**Task statement:**
Every line from the one holding "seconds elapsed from" through the one holding "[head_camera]" in the data below must be returned exactly, both ends included, with pictures left out and nothing else added.

**Dataset content:**
====
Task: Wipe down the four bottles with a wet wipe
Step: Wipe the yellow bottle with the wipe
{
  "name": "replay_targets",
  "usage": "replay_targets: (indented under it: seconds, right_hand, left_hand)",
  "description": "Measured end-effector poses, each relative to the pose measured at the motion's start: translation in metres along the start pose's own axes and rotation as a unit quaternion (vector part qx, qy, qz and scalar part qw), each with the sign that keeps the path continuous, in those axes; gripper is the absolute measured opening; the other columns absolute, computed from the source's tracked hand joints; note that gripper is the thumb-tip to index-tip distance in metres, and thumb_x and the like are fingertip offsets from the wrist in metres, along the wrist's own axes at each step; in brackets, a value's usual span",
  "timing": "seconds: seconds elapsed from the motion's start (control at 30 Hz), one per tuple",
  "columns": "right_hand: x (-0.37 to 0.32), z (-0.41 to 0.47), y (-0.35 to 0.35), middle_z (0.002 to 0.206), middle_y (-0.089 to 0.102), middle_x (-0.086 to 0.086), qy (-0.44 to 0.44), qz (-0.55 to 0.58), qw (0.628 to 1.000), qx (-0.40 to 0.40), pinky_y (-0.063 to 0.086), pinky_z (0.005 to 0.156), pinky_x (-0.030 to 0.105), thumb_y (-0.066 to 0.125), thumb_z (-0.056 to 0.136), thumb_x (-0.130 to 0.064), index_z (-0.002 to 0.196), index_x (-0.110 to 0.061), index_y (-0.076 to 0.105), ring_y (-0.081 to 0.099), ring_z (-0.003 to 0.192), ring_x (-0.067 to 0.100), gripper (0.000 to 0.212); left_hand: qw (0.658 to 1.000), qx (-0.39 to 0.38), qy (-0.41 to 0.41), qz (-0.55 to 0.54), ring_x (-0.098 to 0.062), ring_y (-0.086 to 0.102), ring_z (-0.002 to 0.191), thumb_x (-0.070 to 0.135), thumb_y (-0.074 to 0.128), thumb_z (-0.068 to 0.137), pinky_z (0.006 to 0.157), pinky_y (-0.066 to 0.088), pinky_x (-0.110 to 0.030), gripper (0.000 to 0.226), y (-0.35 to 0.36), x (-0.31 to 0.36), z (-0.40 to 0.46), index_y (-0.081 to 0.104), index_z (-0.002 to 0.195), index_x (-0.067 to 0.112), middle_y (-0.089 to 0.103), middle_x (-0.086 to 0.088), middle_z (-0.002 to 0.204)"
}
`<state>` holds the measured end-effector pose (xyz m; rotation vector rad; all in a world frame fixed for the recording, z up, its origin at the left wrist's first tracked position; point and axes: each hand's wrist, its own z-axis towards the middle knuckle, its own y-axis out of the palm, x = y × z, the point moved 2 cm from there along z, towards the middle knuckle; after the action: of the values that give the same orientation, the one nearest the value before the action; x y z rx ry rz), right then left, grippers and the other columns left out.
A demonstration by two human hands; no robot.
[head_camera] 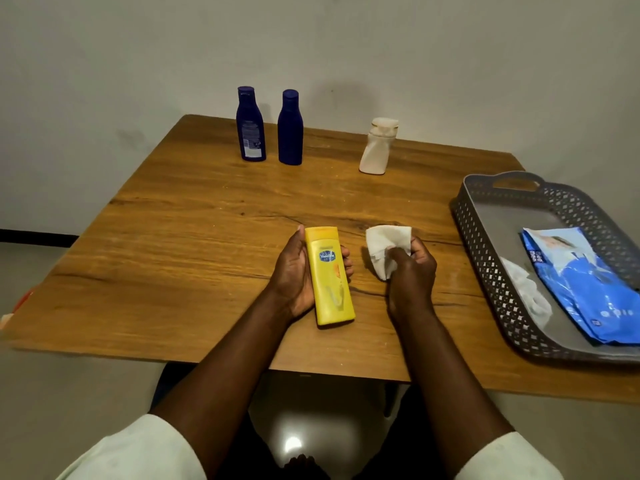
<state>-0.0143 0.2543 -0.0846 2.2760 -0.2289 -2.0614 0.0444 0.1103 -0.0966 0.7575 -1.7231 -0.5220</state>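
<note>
My left hand (292,277) grips a yellow lotion bottle (330,282) above the near middle of the wooden table (194,237), label facing up and cap pointing away. Just right of it, my right hand (410,275) pinches a crumpled white wet wipe (384,244), which is apart from the bottle. Two dark blue bottles (250,124) (290,128) stand upright side by side at the far edge. A cream white bottle (377,147) stands to their right, leaning slightly.
A grey perforated tray (485,237) sits at the table's right edge, holding a blue wet-wipe pack (585,289) and a crumpled white wipe (530,292). A plain wall stands behind the table.
</note>
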Motion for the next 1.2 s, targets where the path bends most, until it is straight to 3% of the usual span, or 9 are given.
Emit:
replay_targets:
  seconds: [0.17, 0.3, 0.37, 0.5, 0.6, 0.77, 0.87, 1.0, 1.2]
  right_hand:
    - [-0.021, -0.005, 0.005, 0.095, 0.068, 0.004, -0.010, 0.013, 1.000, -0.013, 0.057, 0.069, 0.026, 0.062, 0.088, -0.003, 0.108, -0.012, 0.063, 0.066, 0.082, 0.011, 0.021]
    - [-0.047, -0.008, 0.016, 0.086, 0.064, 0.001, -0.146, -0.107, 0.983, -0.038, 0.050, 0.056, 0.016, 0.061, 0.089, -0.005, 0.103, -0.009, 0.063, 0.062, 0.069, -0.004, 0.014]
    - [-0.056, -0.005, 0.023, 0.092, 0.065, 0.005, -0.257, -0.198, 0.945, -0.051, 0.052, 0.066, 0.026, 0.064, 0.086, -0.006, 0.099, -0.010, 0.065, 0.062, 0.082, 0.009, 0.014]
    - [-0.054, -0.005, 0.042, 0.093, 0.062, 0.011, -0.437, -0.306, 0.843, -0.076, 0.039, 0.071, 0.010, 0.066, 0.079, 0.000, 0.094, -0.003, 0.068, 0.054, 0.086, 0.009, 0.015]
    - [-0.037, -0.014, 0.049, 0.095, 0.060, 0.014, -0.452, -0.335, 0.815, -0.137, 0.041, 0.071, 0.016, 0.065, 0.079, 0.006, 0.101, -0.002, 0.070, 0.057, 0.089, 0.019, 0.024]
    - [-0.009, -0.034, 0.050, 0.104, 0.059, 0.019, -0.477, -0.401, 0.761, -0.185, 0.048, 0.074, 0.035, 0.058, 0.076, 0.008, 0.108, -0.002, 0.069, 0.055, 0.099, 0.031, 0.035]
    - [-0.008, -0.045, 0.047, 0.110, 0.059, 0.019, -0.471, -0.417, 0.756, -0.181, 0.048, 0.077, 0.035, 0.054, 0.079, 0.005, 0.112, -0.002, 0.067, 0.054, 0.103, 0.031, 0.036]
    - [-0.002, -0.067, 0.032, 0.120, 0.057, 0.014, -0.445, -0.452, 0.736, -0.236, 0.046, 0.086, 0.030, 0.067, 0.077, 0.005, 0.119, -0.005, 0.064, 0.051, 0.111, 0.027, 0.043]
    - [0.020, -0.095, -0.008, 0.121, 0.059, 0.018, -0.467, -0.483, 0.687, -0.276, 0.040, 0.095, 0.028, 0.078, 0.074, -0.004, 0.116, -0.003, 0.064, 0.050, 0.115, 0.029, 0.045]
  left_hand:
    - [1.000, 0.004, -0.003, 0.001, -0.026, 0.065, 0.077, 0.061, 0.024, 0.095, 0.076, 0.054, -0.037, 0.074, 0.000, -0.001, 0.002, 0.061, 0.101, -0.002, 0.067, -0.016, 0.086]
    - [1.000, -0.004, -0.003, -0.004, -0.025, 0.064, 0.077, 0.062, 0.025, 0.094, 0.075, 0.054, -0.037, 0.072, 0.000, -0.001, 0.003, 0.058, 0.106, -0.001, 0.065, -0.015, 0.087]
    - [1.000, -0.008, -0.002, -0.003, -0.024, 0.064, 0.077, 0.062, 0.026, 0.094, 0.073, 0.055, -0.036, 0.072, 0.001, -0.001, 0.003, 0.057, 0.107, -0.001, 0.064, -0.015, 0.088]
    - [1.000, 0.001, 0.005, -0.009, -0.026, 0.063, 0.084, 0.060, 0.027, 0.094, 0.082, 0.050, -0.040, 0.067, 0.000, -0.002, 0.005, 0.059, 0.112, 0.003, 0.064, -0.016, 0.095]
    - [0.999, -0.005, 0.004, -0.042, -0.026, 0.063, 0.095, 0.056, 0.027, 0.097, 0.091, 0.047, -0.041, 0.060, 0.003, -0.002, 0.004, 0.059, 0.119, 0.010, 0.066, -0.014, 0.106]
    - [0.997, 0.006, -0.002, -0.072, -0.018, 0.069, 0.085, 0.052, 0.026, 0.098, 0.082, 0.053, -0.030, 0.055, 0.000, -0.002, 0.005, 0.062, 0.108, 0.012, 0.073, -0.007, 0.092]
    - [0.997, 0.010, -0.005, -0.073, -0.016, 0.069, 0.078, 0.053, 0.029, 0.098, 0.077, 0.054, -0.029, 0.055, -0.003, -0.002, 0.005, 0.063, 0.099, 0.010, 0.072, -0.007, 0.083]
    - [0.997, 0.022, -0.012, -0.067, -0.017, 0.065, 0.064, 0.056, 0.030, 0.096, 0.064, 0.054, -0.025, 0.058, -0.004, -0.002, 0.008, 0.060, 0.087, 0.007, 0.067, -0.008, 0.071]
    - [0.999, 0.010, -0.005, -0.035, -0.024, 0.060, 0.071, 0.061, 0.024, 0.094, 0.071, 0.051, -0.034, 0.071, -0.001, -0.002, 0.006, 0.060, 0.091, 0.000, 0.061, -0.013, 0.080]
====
**Task response:**
  "timing": "seconds: seconds elapsed from the motion's start (control at 30 Hz), one per tuple",
  "columns": "right_hand: x (-0.37 to 0.32), z (-0.41 to 0.47), y (-0.35 to 0.35), middle_z (0.002 to 0.206), middle_y (-0.089 to 0.102), middle_x (-0.086 to 0.086), qy (-0.44 to 0.44), qz (-0.55 to 0.58), qw (0.628 to 1.000), qx (-0.40 to 0.40), pinky_y (-0.063 to 0.086), pinky_z (0.005 to 0.156), pinky_x (-0.030 to 0.105), thumb_y (-0.066 to 0.125), thumb_z (-0.056 to 0.136), thumb_x (-0.130 to 0.064), index_z (-0.002 to 0.196), index_x (-0.110 to 0.061), index_y (-0.076 to 0.105), ring_y (-0.081 to 0.099), ring_z (-0.003 to 0.192), ring_x (-0.067 to 0.100), gripper (0.000 to 0.212); left_hand: qw (0.658 to 1.000), qx (-0.39 to 0.38), qy (-0.41 to 0.41), qz (-0.55 to 0.54), ring_x (-0.098 to 0.062), ring_y (-0.086 to 0.102), ring_z (-0.002 to 0.191), thumb_x (-0.070 to 0.135), thumb_y (-0.074 to 0.128), thumb_z (-0.068 to 0.137), pinky_z (0.006 to 0.157), pinky_y (-0.066 to 0.088), pinky_x (-0.110 to 0.030), gripper (0.000 to 0.226), y (-0.35 to 0.36), x (-0.31 to 0.36), z (-0.40 to 0.46), index_y (-0.081 to 0.104), index_z (-0.002 to 0.195), index_x (-0.067 to 0.112), middle_y (-0.089 to 0.103), middle_x (-0.086 to 0.088), middle_z (-0.002 to 0.204)"
}
`<state>` holds the measured end-effector pose (xyz m; rotation vector rad; all in a world frame fixed for the recording, z up, its origin at the left wrist's first tracked position; point and axes: each hand's wrist, its own z-axis towards the middle knuckle, its own y-axis out of the palm, x = y × z, the point moved 2 cm from there along z, towards the middle knuckle; after the action: of the values that give the same orientation, the one nearest the value before the action; x y z rx ry rz), right then left, grippers and the other columns left out.
A demonstration by two human hands; no robot.
[head_camera] 

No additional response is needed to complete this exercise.